What to do
The answer must be one number: how many lines below contain the word "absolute".

Listed records
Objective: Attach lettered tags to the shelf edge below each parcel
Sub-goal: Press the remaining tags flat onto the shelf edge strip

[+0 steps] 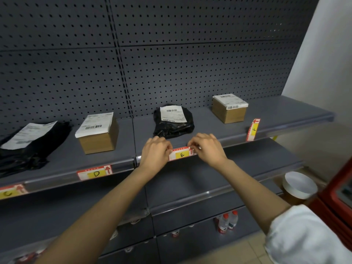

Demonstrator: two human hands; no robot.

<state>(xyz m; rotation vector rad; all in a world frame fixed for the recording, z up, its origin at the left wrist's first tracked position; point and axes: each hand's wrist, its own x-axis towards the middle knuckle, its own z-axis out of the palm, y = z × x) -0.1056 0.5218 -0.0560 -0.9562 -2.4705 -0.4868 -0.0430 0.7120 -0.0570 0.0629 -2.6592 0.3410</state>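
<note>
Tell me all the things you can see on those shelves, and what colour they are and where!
Black bag parcels: 2, black with white labels, one at the far left, one above the E tag.
Cardboard boxes: 2, brown with white labels, one above the D tag, one above the F tag.
Lettered tags: 4, red and white with yellow patches, along the shelf edge: C, D, E, F, which is tilted on end.
Shelf: grey, with a pegboard back.
Water bottles: a few with red caps, low down.
Round tub: 1, white lid, lower right.
Left hand: at the E tag's left end.
Right hand: at its right end.
</note>
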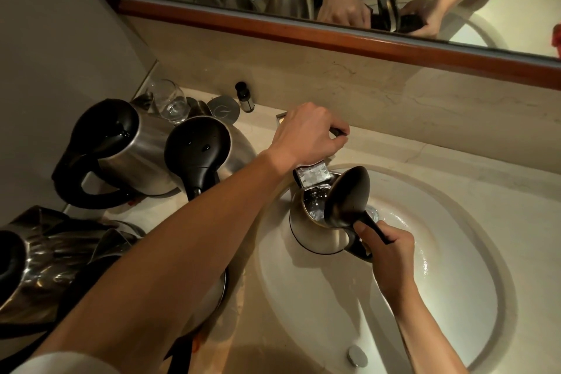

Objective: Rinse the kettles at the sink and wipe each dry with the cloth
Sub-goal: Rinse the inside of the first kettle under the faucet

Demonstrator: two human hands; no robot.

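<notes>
A steel kettle [315, 234] with its black lid [346, 197] flipped open is held over the white sink [455, 297]. My right hand [391, 255] grips its black handle. Water runs from the tap spout [312, 174] into the open kettle. My left hand [306, 133] grips the tap lever at the back of the basin. Two closed steel kettles [121, 152] [209, 149] stand on the counter to the left. Another kettle [39, 264] lies at the near left. No cloth is visible.
A drinking glass [170, 100], a small dark bottle [244, 97] and a round metal disc [223, 108] stand near the back wall. A wood-framed mirror [303, 30] hangs above the counter. The sink's overflow cap [357, 357] is at the near rim.
</notes>
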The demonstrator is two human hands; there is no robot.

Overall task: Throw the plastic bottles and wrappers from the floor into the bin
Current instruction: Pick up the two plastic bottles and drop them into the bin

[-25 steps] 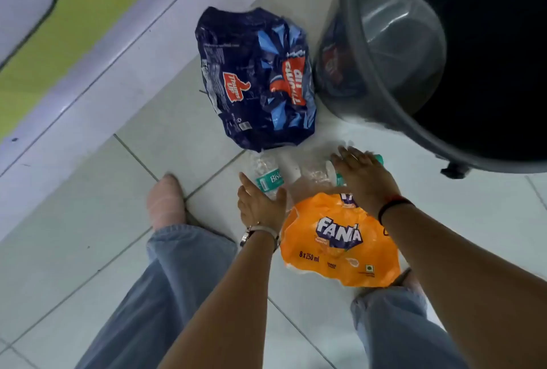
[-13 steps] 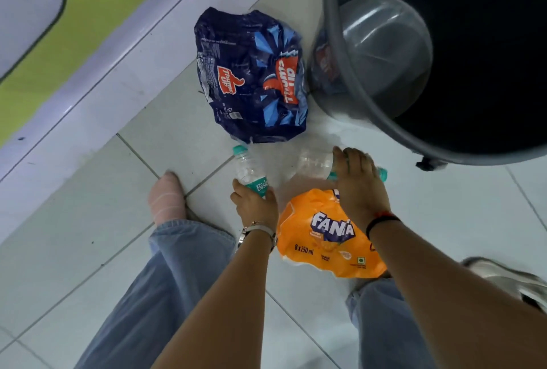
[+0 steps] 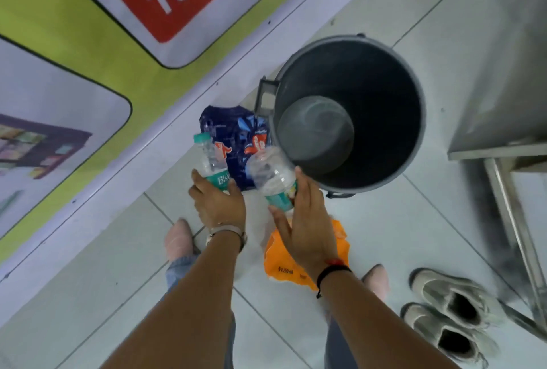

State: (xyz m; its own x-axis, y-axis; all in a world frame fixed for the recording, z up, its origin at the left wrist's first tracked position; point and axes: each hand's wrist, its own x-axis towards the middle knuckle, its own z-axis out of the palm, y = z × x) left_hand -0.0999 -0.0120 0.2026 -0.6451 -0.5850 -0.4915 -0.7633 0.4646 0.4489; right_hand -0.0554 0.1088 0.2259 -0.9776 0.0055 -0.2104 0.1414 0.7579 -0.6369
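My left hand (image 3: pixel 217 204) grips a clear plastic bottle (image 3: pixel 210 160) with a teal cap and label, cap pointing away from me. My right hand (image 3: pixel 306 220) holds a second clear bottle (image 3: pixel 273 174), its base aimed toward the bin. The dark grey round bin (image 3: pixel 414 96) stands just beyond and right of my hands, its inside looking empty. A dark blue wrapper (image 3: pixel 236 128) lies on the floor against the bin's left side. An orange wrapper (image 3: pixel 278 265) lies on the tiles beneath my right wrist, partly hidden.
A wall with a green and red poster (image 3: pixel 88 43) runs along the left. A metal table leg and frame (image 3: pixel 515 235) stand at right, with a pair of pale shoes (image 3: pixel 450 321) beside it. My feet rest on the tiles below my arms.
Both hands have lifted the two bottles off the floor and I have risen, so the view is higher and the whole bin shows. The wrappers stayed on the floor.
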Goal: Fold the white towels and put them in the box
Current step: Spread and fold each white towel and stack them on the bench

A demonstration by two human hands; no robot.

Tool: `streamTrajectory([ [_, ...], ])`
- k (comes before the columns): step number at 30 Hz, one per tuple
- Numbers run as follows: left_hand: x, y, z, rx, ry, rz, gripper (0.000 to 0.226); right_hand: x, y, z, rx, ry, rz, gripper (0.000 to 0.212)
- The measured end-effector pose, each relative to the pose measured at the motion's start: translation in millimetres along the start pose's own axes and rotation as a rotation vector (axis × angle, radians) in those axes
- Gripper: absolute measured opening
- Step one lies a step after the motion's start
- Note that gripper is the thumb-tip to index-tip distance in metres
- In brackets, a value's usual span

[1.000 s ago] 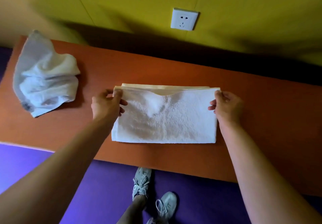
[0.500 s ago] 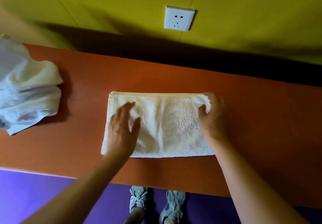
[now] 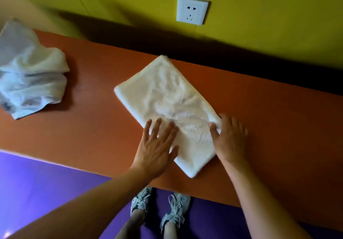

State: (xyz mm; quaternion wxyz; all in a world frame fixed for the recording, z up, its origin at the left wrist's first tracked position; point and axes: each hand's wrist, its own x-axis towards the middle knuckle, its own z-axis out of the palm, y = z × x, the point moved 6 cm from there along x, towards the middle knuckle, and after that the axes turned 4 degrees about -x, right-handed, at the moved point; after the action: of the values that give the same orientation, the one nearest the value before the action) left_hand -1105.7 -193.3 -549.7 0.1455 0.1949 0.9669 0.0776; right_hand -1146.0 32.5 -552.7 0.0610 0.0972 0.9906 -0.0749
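White folded towel (image 3: 167, 107) lay diagonally on the orange table (image 3: 278, 127), its long axis running away leftward from both flat, open hands, left hand (image 3: 156, 150) and right hand (image 3: 230, 140), pressing its near end.

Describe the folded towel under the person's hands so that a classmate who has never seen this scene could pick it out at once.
Find the long orange table against the yellow wall, below the white wall socket. Near its middle lies the folded white towel, a flat rectangle turned at a slant, with the left hand and right hand on its near end. Unlike the crumpled towel at the table's left end, it is smooth and neatly folded.
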Motion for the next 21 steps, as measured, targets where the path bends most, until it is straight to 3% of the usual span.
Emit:
streamTrajectory([
  [6,20.1,-7.7,0.4,0.061,-0.012,-0.026,0.071,-83.5,1.1,12.5,0.187,-0.064,0.236,0.056],
  [11,-7.9,3.8,4.6,0.02,0.021,0.007,0.06,-85.4,1.4,10.6,0.26,-0.083,0.327,0.057],
  [14,-41.9,4.1,26.2,-0.007,-0.072,0.011,0.079,-88.0,3.5,16.3,0.302,-0.132,0.317,0.048],
  [18,-59.6,4.1,34.7,-0.075,-0.101,0.035,0.086,-96.3,10.9,19.4,0.67,-0.193,0.385,0.054],
  [21,-57.9,2.4,32.3,-0.15,-0.095,-0.01,0.095,-101.2,11.2,10.3,0.795,-0.176,0.226,0.059],
])
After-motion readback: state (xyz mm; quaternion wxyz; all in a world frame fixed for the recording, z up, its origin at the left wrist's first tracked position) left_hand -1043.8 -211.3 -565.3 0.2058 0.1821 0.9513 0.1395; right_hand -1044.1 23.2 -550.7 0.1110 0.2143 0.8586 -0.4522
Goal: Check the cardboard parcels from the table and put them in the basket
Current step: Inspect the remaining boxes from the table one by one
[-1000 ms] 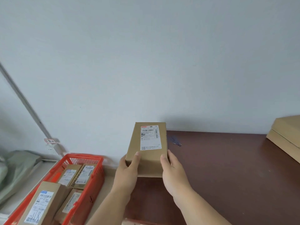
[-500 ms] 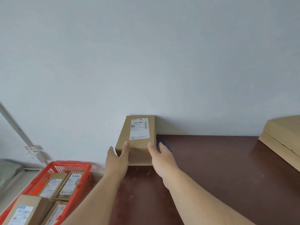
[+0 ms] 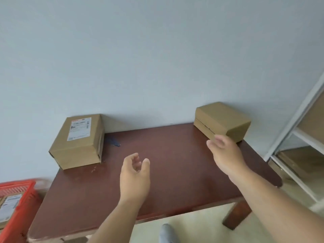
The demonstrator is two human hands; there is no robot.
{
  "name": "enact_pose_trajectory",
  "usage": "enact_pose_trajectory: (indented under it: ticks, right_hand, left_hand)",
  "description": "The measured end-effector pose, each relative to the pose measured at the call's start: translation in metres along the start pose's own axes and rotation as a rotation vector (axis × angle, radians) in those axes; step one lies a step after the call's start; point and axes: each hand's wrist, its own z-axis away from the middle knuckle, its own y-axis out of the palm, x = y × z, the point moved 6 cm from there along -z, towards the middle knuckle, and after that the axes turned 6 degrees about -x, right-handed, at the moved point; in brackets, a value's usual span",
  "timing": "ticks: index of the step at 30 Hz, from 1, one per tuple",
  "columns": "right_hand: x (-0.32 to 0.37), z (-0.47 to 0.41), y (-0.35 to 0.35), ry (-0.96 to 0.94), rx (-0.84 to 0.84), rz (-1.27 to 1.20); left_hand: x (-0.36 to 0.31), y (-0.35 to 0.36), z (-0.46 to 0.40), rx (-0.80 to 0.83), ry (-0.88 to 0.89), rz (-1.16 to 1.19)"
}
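Grip: neither hand holds anything; the left hand (image 3: 135,174) hangs over mid-table with fingers loosely curled, and the right hand (image 3: 223,153) reaches out with fingers relaxed, empty, its fingertips blurred.
Plain parcel (image 3: 221,121): sits at the far right corner of the table (image 3: 175,172), against or just beside the wall (image 3: 157,58), no label showing on top.
Key relation: the plain parcel lies just beyond the right fingertips, forward and slightly right; whether they touch it I cannot tell. Its long axis runs at a slant from far left to near right. The right hand is much nearer; the left is well apart from it.
Labelled parcel (image 3: 78,142): at the far left corner, label face up, left of the left hand.
Basket (image 3: 16,207): red, off the table's left edge, a labelled box inside.
Shelving (image 3: 301,137): white frame at right.
Likely next step: grasping the plain parcel for checking.
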Motion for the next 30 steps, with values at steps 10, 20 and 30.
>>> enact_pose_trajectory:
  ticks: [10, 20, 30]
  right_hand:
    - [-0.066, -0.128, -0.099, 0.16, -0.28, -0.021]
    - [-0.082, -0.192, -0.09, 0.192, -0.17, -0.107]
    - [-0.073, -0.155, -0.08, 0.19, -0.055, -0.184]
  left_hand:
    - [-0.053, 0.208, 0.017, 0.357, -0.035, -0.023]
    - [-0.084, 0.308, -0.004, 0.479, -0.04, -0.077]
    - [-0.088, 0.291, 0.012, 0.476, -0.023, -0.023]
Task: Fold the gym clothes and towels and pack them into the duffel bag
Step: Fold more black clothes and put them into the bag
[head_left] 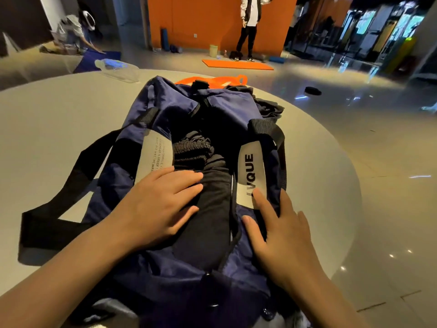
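Inside duffel bag (151, 110), black clothes (208, 185) merge into shadow, indistinct.

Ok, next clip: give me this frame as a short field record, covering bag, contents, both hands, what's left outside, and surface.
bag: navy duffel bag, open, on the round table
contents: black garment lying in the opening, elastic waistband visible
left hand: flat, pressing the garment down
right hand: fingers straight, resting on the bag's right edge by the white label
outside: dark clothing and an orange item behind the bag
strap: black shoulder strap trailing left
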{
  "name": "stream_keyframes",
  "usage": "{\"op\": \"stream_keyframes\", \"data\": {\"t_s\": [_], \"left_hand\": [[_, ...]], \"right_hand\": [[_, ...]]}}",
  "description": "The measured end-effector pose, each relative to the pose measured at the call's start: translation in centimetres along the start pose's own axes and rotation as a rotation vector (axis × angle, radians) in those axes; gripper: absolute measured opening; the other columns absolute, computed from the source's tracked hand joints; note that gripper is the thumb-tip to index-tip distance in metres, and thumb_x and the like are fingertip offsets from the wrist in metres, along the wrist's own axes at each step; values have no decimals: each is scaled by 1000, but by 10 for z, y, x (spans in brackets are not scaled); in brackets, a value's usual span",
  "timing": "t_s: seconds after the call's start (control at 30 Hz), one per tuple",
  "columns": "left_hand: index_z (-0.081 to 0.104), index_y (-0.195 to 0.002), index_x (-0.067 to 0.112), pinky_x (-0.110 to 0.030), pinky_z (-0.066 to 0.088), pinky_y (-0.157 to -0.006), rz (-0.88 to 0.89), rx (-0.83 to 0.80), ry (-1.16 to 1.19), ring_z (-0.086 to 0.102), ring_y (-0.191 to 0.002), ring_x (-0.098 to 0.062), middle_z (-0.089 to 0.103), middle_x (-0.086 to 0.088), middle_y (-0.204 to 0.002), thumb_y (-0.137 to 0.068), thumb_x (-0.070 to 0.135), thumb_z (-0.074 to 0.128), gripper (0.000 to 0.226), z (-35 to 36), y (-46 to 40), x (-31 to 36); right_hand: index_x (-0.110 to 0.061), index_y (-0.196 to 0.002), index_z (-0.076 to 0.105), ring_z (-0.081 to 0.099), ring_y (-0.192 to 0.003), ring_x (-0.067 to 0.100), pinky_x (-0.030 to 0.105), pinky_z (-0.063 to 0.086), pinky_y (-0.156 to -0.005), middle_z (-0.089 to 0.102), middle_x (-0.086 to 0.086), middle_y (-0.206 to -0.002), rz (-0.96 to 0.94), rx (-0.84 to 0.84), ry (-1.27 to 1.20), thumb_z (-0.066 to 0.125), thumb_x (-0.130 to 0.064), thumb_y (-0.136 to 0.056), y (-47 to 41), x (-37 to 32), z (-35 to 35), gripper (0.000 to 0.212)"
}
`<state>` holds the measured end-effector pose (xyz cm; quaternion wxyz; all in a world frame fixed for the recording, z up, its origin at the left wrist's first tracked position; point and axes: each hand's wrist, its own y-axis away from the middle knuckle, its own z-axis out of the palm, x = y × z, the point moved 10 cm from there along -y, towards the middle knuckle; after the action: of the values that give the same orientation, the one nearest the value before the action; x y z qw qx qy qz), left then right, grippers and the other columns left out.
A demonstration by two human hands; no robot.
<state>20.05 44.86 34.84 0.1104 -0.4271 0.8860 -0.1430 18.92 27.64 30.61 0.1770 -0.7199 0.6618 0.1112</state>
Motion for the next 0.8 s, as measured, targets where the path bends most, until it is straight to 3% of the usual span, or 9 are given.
{"op": "stream_keyframes", "data": {"t_s": [0.1, 0.2, 0.3, 0.37, 0.5, 0.6, 0.8], "left_hand": [[69, -116, 18, -35, 40, -98, -140, 10, 82, 56, -114, -16, 63, 1, -125, -89, 47, 44, 47, -20, 20, -29], [63, -122, 36, -37, 35, -107, -355, 32, 278, 47, -122, -1, 56, 20, -129, -86, 70, 32, 58, -34, 55, -61], [37, -125, 64, -31, -7, -118, -470, -143, 330, 12, -135, 18, 27, 42, -137, -70, 90, 2, 70, -13, 91, -75], [25, -124, 67, -30, -18, -115, -510, -179, 292, -6, -135, 20, 14, 44, -140, -64, 91, -9, 73, -4, 112, -84], [15, -131, 65, -28, -13, -115, -577, -140, 253, -13, -137, 17, 4, 44, -144, -69, 89, -10, 72, -10, 145, -114], [11, -136, 68, -26, -10, -116, -613, -103, 239, -8, -141, 11, 3, 42, -148, -81, 83, -2, 58, -13, 167, -137], [21, -150, 40, -39, 5, -114, -719, -12, -70, 10, -147, -21, 19, 4, -159, -101, 57, 12, 53, -11, 205, -218]], "right_hand": [[-46, -145, 11, 25, -139, 25, 50, 18, -115, 15, 2, -154, -9, -6, 49, -1, -70, -75, -12, -23, 16, 75], [-44, -144, 13, 35, -131, 30, 48, 32, -108, 23, 6, -148, -38, -3, -2, 6, -70, -78, -29, -52, 30, 71], [-41, -143, 16, 38, -128, 29, 45, 38, -104, 25, 6, -145, -91, -22, -27, 16, -68, -84, -50, -84, 48, 64], [-39, -143, 17, 39, -126, 30, 46, 39, -103, 25, 8, -143, -126, -33, -24, 24, -64, -90, -64, -106, 59, 59], [-38, -138, 23, 42, -121, 35, 48, 41, -99, 29, 12, -141, -186, -32, -28, 23, -63, -88, -91, -149, 79, 56], [-40, -137, 24, 42, -123, 37, 48, 40, -100, 29, 14, -143, -236, -50, -52, 22, -64, -86, -105, -184, 97, 56], [-35, -131, 30, 43, -121, 38, 48, 41, -100, 32, 14, -142, -328, -44, -120, 32, -56, -93, -139, -262, 129, 43]]}}
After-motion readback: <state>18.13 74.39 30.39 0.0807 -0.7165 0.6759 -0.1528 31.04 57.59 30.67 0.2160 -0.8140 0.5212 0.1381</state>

Task answer
2